Required action
From the line containing "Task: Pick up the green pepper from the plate" down to the line containing "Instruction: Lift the" in the records below, reproduce every line exactly, ends included, and omit all others.

Data supplied

Content starts

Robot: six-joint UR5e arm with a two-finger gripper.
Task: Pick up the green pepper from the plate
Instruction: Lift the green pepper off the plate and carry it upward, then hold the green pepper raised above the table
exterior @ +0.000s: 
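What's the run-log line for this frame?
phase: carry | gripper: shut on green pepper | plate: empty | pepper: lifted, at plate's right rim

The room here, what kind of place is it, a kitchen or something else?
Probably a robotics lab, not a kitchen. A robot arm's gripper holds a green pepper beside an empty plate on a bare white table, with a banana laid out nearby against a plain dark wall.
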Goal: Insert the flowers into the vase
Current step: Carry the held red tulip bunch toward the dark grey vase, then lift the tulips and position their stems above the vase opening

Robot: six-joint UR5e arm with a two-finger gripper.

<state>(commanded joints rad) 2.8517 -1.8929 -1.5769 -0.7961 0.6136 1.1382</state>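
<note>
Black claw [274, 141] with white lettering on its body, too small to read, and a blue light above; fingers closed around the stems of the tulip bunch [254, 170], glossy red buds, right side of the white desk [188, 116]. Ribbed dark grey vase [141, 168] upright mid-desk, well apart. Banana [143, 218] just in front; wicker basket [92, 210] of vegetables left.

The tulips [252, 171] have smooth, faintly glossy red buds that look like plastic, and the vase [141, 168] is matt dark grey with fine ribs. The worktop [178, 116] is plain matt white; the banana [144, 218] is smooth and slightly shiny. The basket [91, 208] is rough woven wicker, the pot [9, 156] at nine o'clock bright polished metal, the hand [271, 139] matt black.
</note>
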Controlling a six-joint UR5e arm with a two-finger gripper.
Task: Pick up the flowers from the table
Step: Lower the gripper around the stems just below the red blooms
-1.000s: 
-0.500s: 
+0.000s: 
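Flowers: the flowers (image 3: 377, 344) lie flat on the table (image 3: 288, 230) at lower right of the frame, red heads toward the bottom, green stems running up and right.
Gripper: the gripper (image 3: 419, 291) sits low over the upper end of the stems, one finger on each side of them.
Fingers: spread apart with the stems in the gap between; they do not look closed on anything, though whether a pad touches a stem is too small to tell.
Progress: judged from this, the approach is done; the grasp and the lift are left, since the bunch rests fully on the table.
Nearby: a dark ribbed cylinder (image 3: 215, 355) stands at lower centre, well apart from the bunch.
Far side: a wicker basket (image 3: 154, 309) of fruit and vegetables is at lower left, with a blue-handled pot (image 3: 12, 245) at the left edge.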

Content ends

Result of the task
Task: Pick up the green pepper from the plate
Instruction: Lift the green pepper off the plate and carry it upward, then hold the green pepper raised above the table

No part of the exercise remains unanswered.